Operational programs are aimed at supporting the already-existing education system through restructuring. These programs’ implicit goal is maintenance (or survival) but not development.

In education-oriented programs innovations are mostly confined to changing such regulatory and economic mechanisms of education management as standardization and to improving education quality, availability, efficiency, and the resulting social mobility by means of business and economic reforms.

Various federal and regional programs oriented toward developing and servicing the education sphere can also increase education efficiency, its adaptive capacity within national social and economic development. At the same time programs aimed at the education sphere only as an independent branch of such development to a large extent narrow the capacities of education as the leading social activity for promoting both social development and an increase in national competitive strength.

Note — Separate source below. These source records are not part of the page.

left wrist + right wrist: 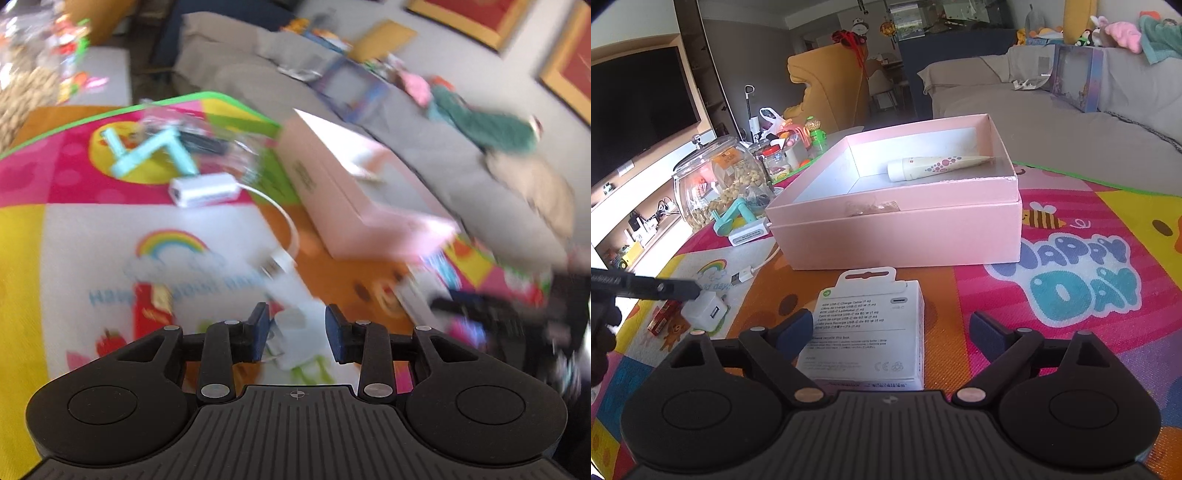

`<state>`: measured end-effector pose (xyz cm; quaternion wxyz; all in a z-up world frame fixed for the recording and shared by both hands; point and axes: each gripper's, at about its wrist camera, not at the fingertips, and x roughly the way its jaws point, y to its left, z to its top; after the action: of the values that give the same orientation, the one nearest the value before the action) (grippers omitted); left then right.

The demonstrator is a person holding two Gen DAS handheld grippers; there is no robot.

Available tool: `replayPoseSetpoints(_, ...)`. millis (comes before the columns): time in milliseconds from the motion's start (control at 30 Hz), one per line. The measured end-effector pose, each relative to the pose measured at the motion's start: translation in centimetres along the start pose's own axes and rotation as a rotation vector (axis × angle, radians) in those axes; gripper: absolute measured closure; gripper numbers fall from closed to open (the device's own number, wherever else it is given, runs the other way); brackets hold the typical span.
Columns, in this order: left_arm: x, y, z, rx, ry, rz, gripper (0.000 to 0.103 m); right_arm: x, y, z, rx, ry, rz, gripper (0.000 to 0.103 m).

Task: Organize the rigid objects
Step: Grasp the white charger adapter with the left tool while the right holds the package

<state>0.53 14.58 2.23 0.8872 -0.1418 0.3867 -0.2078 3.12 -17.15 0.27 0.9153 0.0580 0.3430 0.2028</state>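
Blurrily, left gripper (295,334) seemingly pinches a glossy white charger cube (291,328) — right gripper (886,332) spread.

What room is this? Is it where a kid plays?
Probably a family living room: a grey sofa, a big dark TV, and a colourful play mat with a rainbow and bee.

Left wrist view is smeared all over: the charger (295,325) between the pads is a white blur, grip unclear. Lower left of the right view, the left gripper (698,295) runs off the edge.
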Motion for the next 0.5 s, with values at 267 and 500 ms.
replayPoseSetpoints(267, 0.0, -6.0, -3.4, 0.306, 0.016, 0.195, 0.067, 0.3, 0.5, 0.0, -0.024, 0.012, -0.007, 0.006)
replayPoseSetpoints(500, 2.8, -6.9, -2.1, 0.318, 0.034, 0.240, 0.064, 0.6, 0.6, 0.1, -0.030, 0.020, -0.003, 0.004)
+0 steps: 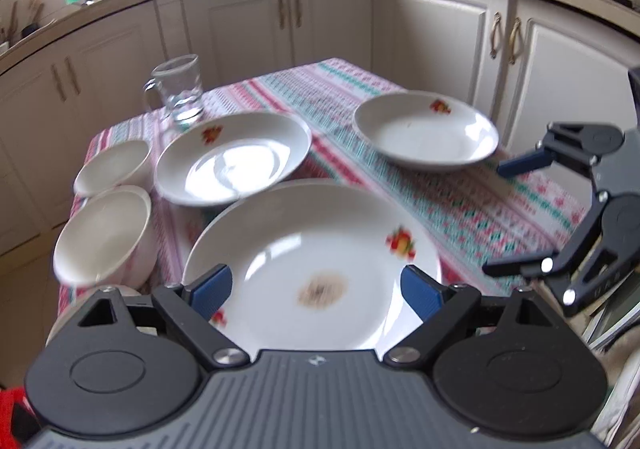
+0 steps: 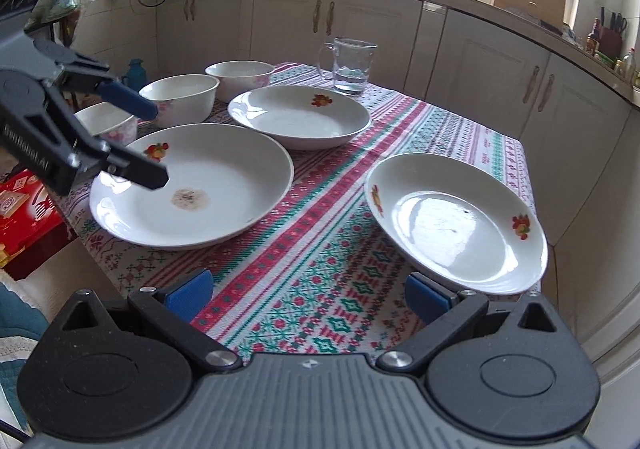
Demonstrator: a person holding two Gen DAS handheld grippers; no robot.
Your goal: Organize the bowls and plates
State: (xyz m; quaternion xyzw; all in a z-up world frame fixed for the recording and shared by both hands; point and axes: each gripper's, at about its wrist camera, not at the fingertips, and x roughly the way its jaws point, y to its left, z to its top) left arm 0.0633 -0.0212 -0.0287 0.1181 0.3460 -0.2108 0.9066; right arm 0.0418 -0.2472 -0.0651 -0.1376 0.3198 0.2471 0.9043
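Blue-padded left tongs stand open over the stained plate at the bench's near left corner, nothing between the pads, and the side of their black body reads roughly "GenRobot.AI". The right tongs also gape empty above the patterned cloth, beside a fruit-printed plate. A third plate, three bowls and a glass mug sit farther back; the red box's print is unreadable.
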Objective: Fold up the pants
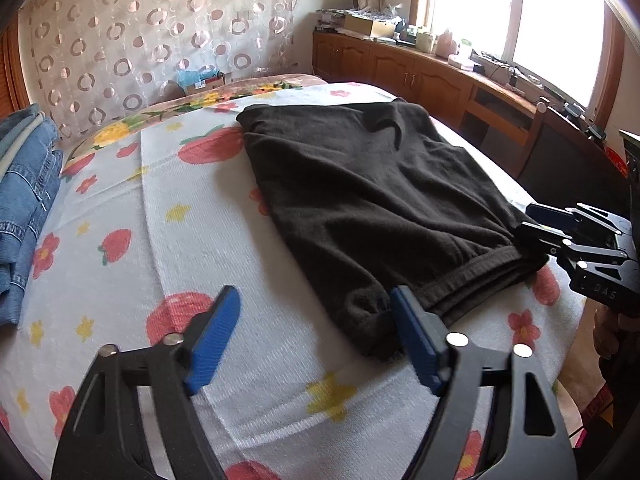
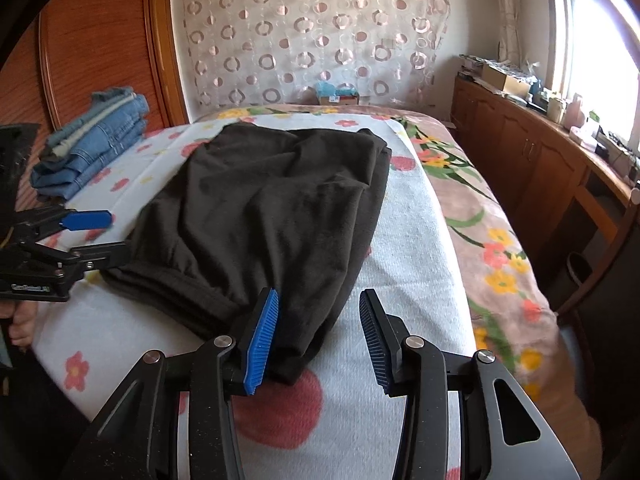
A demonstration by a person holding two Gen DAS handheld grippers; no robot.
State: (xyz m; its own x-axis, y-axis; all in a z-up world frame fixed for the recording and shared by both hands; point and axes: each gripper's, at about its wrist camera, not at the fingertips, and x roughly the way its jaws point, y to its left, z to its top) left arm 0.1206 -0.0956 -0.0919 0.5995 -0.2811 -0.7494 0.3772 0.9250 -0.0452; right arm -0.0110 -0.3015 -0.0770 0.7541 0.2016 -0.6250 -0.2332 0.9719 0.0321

On the basis of the foregoing discussion, one may obtain the impression that there is an opposition between programs oriented toward the education space and programs oriented toward education development as a separate branch of national social and economic development. In fact, however, the business and economic development of education as a branch of national social and economic development is included in the master plan for the design of a national program of sociocultural reform of education as a social activity aimed at forming civil identity and increasing national competitive ability in the contemporary world.

From education priority as a social myth to education priority

as an objective of national policy

Because they appear self-evident and banal, a range of general issues and problems are treated as axioms but not as tasks requiring joint efforts for their solution. One of these issues is the importance of education. Why is the view that education (including science) is a priority so greatly different from the actual state of education, and why does this view continue as a myth, despite many declarations and assurances?

The competitive ability of countries in the stage of postindustrial development is defined by the level of the availability and the quality of the education system. Russia has to make education a top priority. This strategic imperative of the nation’s policy also has an ideological aspect—to ensure that education becomes truly valued by the Russian population. Only if it is a top priority can education become a true resource for increasing the competitive ability of individuals, the society, and the state.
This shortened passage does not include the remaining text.